The first issue, and the one that is getting the most attention, is Congress's push to get the IRS to force brokers (companies such as eBay and Amazon) to report personal data on their customers.
In this proposal, brokers (such as Amazon and eBay) would be required to report names, addresses, and gross proceeds of each customer that completes more than 100 separate transactions and generates more than $5,000 in gross proceeds each year.
Most likely, companies will report this information for all of their customers because they won't know who will meet the criteria above until the end of the year.
This proposal could cause problems for smaller companies. Not only will collecting this information be costly, but smaller companies may not have the technology to keep this data safe from hackers. The Center for Democracy and Technology is concerned about the safety of the personal data collected, and rightly so, given how much fraud and identity theft takes place today.
The proposal could have a negative affect on ecommerce, as some customers may shy away from doing business on the internet if they are required to provide Social Security numbers.
If passed, the proposal will be effective beginning January 1, 2008. There is no indication that there will be any retroactive treatment for the new law.
Secondly, state and local taxing authorities are pushing for the ability to impose sales tax on sales made online. Currently, eBay sellers and online business owners are not required to collect sales taxes on items that are sold and shipped to customers in another state.
If the state the eBay seller or business is located in has a state or local sales tax, then you are supposed to collect sales tax on items sold and delivered to the same state, but many people are not complying with these rules.
Every state (and many localities) has their own sales tax rate and rules, so the Streamlined Sales Tax Project was introduced to help simplify the collection and reporting of sales tax. Without some simplification, the cost to small businesses to comply with sales taxes would be tremendous.

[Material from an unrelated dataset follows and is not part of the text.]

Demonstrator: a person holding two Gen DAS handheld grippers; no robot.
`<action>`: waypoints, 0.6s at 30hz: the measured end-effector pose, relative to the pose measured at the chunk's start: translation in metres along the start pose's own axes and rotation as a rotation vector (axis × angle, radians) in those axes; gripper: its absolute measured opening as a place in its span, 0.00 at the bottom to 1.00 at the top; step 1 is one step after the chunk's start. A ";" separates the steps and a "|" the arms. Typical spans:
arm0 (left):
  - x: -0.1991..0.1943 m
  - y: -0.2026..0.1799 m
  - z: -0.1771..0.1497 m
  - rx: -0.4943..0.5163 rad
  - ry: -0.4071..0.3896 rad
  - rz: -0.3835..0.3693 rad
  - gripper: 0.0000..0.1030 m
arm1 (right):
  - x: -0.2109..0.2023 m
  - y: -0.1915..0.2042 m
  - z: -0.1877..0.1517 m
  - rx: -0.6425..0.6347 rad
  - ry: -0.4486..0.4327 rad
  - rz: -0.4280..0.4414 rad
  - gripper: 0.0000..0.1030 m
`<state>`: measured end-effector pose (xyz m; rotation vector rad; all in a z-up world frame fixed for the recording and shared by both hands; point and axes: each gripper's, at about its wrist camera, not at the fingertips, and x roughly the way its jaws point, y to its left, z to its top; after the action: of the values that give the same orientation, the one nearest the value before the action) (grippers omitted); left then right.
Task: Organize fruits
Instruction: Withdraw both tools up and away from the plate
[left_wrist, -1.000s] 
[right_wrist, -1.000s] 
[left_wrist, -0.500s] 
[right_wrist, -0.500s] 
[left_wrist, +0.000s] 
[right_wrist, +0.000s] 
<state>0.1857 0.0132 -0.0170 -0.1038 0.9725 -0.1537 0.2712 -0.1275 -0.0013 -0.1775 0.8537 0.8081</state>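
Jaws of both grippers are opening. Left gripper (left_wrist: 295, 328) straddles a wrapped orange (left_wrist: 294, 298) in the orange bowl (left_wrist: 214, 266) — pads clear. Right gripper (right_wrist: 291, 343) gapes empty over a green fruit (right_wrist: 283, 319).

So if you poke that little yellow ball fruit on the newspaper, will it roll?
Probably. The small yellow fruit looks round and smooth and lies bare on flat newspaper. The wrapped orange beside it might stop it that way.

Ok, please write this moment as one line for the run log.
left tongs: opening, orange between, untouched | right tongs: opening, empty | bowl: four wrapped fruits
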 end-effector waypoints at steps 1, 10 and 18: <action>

Finally, the Internet Tax Freedom Act, which was created to promote the growth of the internet, is set to expire in late 2007. This act prohibits companies from taxing internet services, and if this act expires, small businesses would be hurt the most.
States and local taxing authorities are eagerly awaiting the chance to collect taxes on internet services, but many companies, such as AT&T, Comcast, NetChoice and others, are lobbying for a permanent moratorium on this tax.
All of these issues could have a huge impact on eBay and other online businesses, so if you make your living online, you should keep your eyes and ears open for news regarding these tax issues.
Note: This article was written May 27, 2007. Tax laws change frequently, so please check with your tax professional if you have any questions about the tax issues discussed above.